## TASK ITEM:
Count how many lines in the material below hold the word "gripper"; the reply is that number alone.

## SOURCE DATA:
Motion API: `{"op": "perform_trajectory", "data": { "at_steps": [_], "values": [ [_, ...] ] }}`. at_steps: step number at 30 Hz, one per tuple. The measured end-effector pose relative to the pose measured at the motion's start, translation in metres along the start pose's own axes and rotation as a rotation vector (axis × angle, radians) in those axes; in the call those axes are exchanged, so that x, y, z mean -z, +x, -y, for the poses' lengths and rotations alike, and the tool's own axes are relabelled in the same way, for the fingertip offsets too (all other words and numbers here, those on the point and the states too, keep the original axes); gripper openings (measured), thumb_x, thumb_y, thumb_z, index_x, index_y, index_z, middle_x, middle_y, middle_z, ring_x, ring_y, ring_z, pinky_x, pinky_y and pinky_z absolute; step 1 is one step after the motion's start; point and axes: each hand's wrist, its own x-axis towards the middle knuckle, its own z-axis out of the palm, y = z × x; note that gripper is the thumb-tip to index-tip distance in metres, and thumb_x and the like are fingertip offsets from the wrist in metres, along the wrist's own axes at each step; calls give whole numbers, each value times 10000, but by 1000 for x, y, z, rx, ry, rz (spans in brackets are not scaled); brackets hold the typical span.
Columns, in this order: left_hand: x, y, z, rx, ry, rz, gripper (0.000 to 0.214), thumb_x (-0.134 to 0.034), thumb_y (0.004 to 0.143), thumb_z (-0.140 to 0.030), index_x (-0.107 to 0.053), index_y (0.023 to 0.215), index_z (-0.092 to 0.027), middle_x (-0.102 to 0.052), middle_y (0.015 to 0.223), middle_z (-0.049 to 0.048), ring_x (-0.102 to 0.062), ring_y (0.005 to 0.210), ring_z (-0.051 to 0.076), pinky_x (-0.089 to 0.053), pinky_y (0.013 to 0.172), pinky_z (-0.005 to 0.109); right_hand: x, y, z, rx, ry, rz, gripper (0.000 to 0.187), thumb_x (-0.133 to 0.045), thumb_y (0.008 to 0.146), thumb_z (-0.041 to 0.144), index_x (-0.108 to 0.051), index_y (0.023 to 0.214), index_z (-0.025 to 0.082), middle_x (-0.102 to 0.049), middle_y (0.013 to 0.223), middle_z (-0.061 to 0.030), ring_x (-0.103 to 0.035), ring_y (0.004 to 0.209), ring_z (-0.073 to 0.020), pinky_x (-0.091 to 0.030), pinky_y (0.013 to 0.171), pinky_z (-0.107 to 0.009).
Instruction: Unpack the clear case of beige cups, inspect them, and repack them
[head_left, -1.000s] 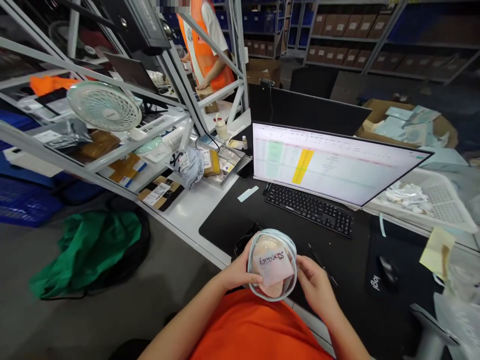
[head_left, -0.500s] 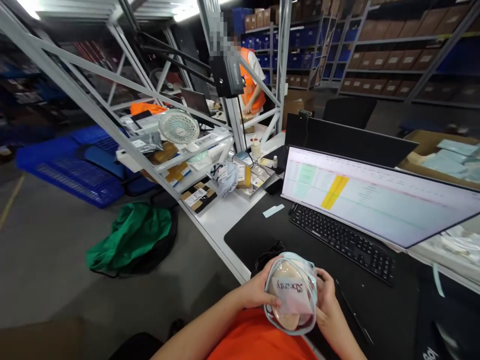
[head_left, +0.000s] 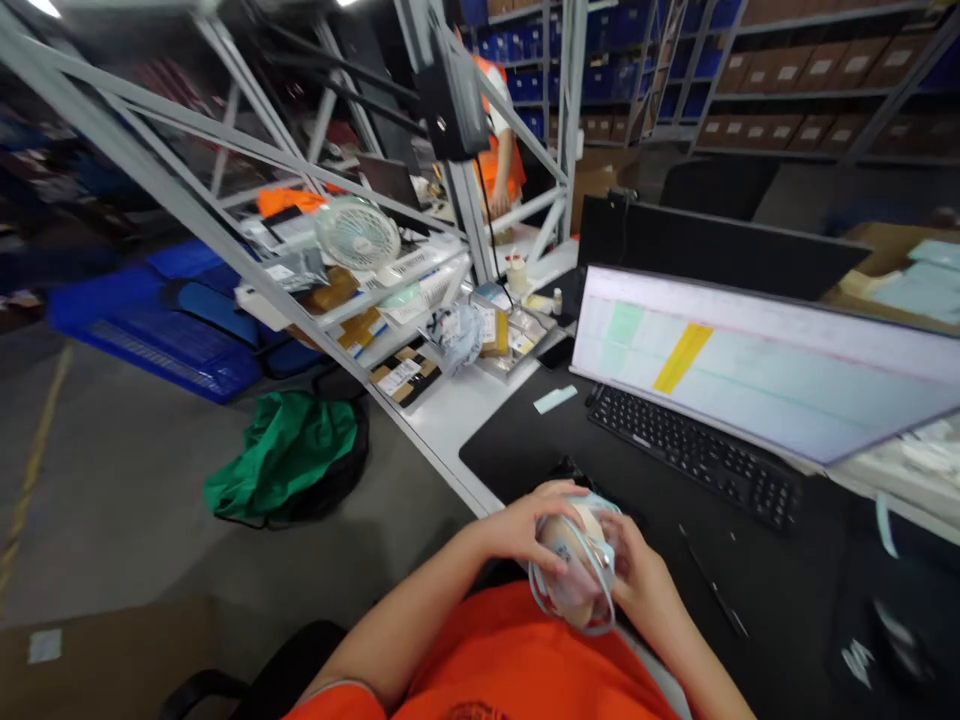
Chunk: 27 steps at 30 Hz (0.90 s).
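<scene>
A rounded clear plastic pouch (head_left: pixel 576 572) with pale blue edging is held up in front of the orange shirt. Something smooth and beige shows through it, of a kind I cannot make out. My left hand (head_left: pixel 534 530) grips the pouch from the left and over its top, thumb across the near face. From the right, my right hand (head_left: pixel 636 568) holds its side, with some fingers hidden behind it. Crumpled black plastic (head_left: pixel 568 470) lies on the black desk mat (head_left: pixel 517 425) just beyond the hands.
A keyboard (head_left: pixel 690 450) and a lit monitor (head_left: pixel 750 360) stand beyond the hands. To the right lie a black pen (head_left: pixel 712 585) and a mouse (head_left: pixel 896 640). Packages (head_left: pixel 454 335) and a fan (head_left: pixel 358 235) are at the left. A co-worker in an orange vest (head_left: pixel 499 165) stands behind the frame.
The pouch has turned, so its lettered front no longer faces me squarely. My left hand has shifted up over its top. The view has tilted slightly downward.
</scene>
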Motion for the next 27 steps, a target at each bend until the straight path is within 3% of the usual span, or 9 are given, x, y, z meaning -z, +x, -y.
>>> {"op": "perform_trajectory", "data": {
  "at_steps": [3, 7, 11, 15, 19, 22, 24, 27],
  "values": [
    [1, -5, 7, 19, -92, 60, 517, -903, 617, -445, -750, 1084, -286, -477, 1535, 103, -305, 1485, 400, -162, 1207, 610, -6, 3, 14, -58, -223, -27, 677, -743, 724, 329, -488, 1344, 234, -752, 988, -69, -730, 819, -247, -573, 702, -334],
    [6, -7, 4, 82, -208, 105, 410, -880, 663, -303, -756, 1052, -271, -436, 1569, 105, -206, 1534, 366, -154, 1210, 592, -8, 9, 11, -109, -349, -98, 629, -752, 699, 352, -493, 1253, 205, -716, 786, -14, -664, 663, -203, -475, 595, -271],
    [9, -4, -8, 153, -314, 94, 382, -879, 635, -189, -768, 994, -255, -433, 1570, 109, -216, 1533, 364, -268, 1180, 577, -13, -3, -1, -130, -95, -213, 531, -708, 706, 308, -500, 1188, 227, -670, 707, 30, -595, 573, -163, -448, 534, -249],
    [8, 4, -3, 153, -317, 54, 390, -879, 615, -148, -766, 977, -240, -496, 1521, 125, -344, 1477, 380, -253, 1188, 579, 0, -18, -9, -161, 235, -387, 556, -721, 680, 310, -528, 1188, 195, -712, 883, -41, -659, 705, -188, -533, 621, -288],
    [6, 11, 29, 209, -355, -109, 336, -870, 655, -214, -740, 965, -213, -546, 1471, 142, -481, 1383, 368, -311, 1165, 540, 41, -20, -15, -106, 329, -732, 559, -745, 708, 331, -531, 1204, 185, -691, 1086, -79, -676, 872, -191, -549, 803, -333],
    [3, 21, 66, 257, -358, -248, 357, -865, 661, -266, -690, 963, -191, -552, 1464, 154, -495, 1372, 347, -352, 1143, 497, 67, -12, -21, 16, 316, -868, 553, -776, 718, 308, -504, 1192, 220, -659, 1134, -54, -663, 929, -168, -524, 860, -320],
    [0, 30, 90, 331, -270, -286, 383, -856, 658, -315, -660, 953, -169, -611, 1388, 159, -548, 1313, 340, -398, 1107, 489, 73, -5, -23, 70, 290, -869, 548, -804, 701, 289, -502, 1156, 238, -658, 1095, -27, -656, 902, -158, -525, 825, -298],
    [-8, 43, 107, 431, -1, -333, 472, -826, 679, -387, -645, 1040, -141, -665, 1272, 167, -578, 1256, 358, -416, 1087, 528, 70, 8, -27, 74, 328, -706, 468, -808, 703, 280, -526, 1075, 245, -661, 993, 4, -635, 826, -149, -533, 746, -275]
  ]
}}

## REPLY TO THE TASK:
2